### [WHAT TO DO]
Please transcribe the data exactly as shown, skipping the images.

──────

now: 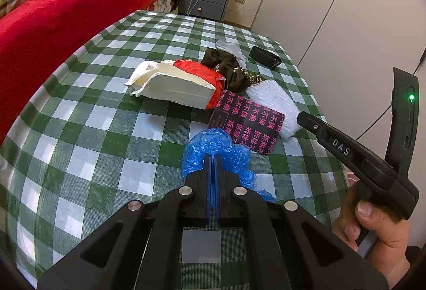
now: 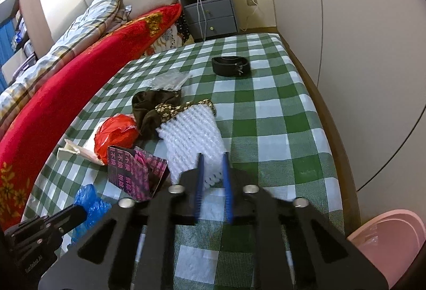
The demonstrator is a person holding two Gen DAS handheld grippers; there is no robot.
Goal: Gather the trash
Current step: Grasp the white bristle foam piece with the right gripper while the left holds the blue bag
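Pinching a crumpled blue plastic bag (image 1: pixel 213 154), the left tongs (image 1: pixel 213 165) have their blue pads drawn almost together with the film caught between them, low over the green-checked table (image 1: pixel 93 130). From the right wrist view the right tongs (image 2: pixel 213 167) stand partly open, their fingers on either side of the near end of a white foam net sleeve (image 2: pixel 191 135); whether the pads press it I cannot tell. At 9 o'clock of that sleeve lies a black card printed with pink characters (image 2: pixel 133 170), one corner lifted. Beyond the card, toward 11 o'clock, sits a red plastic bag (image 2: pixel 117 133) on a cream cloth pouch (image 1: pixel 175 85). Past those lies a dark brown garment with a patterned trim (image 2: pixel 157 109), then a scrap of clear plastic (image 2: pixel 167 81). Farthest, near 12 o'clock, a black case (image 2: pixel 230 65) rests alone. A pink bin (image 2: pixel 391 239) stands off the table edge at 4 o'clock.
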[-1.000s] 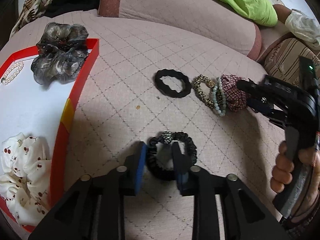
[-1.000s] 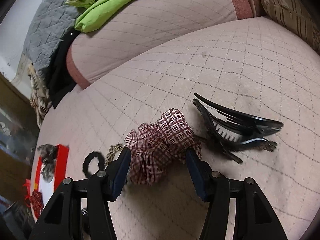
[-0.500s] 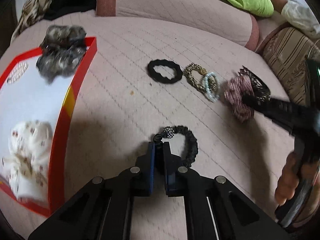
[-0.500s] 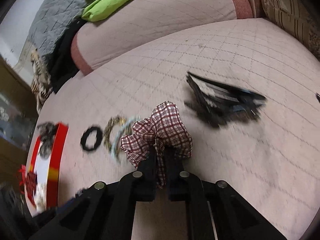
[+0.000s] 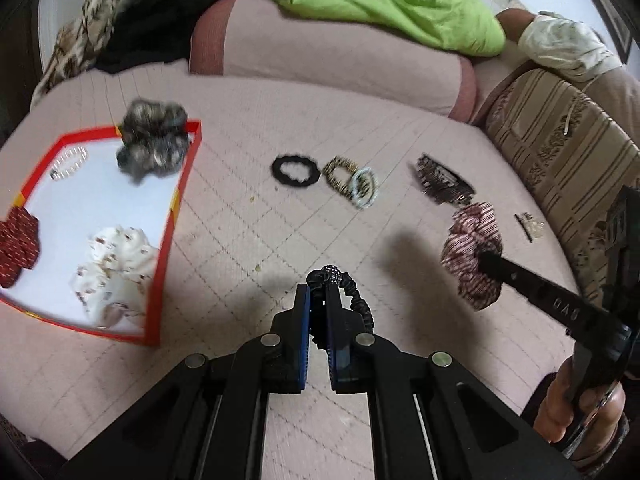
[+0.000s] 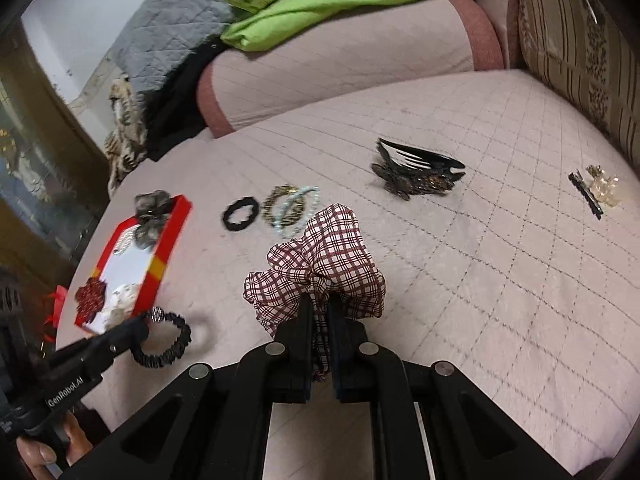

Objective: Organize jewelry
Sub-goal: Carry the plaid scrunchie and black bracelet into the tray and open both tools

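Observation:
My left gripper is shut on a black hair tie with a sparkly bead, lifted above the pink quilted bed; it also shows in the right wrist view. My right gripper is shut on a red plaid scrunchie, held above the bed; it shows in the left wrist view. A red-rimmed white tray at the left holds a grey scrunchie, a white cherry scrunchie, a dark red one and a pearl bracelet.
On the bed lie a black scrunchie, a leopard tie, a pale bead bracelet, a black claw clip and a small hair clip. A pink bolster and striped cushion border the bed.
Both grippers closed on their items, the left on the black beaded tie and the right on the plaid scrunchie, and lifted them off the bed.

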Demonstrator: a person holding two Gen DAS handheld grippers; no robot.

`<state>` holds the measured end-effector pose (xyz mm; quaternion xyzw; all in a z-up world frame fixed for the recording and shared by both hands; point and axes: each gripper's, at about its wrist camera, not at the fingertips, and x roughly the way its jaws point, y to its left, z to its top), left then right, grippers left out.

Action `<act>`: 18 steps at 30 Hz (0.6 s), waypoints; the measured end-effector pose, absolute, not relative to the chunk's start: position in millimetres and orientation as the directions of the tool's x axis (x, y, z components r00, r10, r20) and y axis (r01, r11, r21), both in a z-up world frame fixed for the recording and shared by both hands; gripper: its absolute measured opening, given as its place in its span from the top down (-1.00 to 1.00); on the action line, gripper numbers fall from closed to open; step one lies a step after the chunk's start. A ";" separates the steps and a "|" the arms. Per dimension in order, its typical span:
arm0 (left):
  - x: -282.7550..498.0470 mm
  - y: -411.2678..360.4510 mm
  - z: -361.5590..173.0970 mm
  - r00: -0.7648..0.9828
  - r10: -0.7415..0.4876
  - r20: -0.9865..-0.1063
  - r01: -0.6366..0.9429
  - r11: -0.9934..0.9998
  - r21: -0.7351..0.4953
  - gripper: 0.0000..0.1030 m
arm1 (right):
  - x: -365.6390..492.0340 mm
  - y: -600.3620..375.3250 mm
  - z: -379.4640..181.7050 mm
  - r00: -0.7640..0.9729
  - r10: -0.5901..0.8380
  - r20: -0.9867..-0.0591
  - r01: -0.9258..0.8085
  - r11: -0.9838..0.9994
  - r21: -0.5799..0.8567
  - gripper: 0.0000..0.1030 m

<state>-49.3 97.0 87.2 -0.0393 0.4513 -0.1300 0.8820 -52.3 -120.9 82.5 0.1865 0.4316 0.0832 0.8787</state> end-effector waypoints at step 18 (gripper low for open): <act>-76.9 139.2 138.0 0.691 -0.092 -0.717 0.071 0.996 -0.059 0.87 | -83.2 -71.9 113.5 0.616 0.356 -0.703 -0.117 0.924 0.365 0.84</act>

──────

### [ANSWER]
now: 
now: 
The demonstrator is a person holding two Gen DAS handheld grippers; there is no robot.
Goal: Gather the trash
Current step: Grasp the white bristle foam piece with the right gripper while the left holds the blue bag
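Pinching a crumpled blue plastic bag (image 1: pixel 213 154), the left tongs (image 1: pixel 213 165) have their blue pads drawn almost together with the film caught between them, low over the green-checked table (image 1: pixel 93 130). From the right wrist view the right tongs (image 2: pixel 213 167) stand partly open, their fingers on either side of the near end of a white foam net sleeve (image 2: pixel 191 135); whether the pads press it I cannot tell. At 9 o'clock of that sleeve lies a black card printed with pink characters (image 2: pixel 133 170), one corner lifted. Beyond the card, toward 11 o'clock, sits a red plastic bag (image 2: pixel 117 133) on a cream cloth pouch (image 1: pixel 175 85). Past those lies a dark brown garment with a patterned trim (image 2: pixel 157 109), then a scrap of clear plastic (image 2: pixel 167 81). Farthest, near 12 o'clock, a black case (image 2: pixel 230 65) rests alone. A pink bin (image 2: pixel 391 239) stands off the table edge at 4 o'clock.
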[-1.000s] 
[-1.000s] 
[-0.500s] 
[-0.500s] 
[+0.000s] 
[+0.000s] 

Objective: Organize jewelry
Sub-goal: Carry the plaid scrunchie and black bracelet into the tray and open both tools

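Observation:
My left gripper is shut on a black hair tie with a sparkly bead, lifted above the pink quilted bed; it also shows in the right wrist view. My right gripper is shut on a red plaid scrunchie, held above the bed; it shows in the left wrist view. A red-rimmed white tray at the left holds a grey scrunchie, a white cherry scrunchie, a dark red one and a pearl bracelet.
On the bed lie a black scrunchie, a leopard tie, a pale bead bracelet, a black claw clip and a small hair clip. A pink bolster and striped cushion border the bed.
Both grippers closed on their items, the left on the black beaded tie and the right on the plaid scrunchie, and lifted them off the bed.
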
Demonstrator: a person holding two Gen DAS handheld grippers; no robot.

`<state>` holds the measured end-effector pose (xyz mm; quaternion xyzw; all in a z-up world frame fixed for the recording and shared by both hands; point and axes: each gripper's, at about its wrist camera, not at the fingertips, and x roughly the way its jaws point, y to its left, z to its top), left then right, grippers left out.

Action `<act>`: 18 steps at 30 Hz (0.6 s), waypoints; the measured end-effector pose, absolute, not relative to the chunk's start: position in millimetres and orientation as the directions of the tool's x axis (x, y, z components r00, r10, r20) and y axis (r01, r11, r21), both in a z-up world frame fixed for the recording and shared by both hands; gripper: its absolute measured opening, given as its place in its span from the top down (-1.00 to 1.00); on the action line, gripper numbers fall from closed to open; step one lies a step after the chunk's start. A ";" separates the steps and a "|" the arms. Per dimension in order, its typical span:
arm0 (left):
  - x: -282.7550..498.0470 mm
  - y: -411.2678..360.4510 mm
  - z: -361.5590..173.0970 mm
  - r00: -0.7648..0.9828
  - r10: -0.7415..0.4876
  - r20: -0.9865..-0.1063
  - r01: -0.6366..0.9429
  - r11: -0.9934..0.9998
  - r21: -0.7351..0.4953
  - gripper: 0.0000..0.1030 m
arm1 (right):
  - x: -365.6390..492.0340 mm
  - y: -600.3620..375.3250 mm
  - z: -379.4640..181.7050 mm
  - r00: -0.7640..0.9729
  - r10: -0.5901..0.8380
  - r20: -0.9867..-0.0591
  - r01: -0.9258..0.8085
  - r11: -0.9838..0.9994
  - r21: -0.5799..0.8567
  - gripper: 0.0000..0.1030 m

<state>-49.3 97.0 87.2 -0.0393 0.4513 -0.1300 0.8820 -52.3 -120.9 82.5 0.1865 0.4316 0.0832 0.8787</state> end-effector waypoints at step 18 (gripper low for open): <act>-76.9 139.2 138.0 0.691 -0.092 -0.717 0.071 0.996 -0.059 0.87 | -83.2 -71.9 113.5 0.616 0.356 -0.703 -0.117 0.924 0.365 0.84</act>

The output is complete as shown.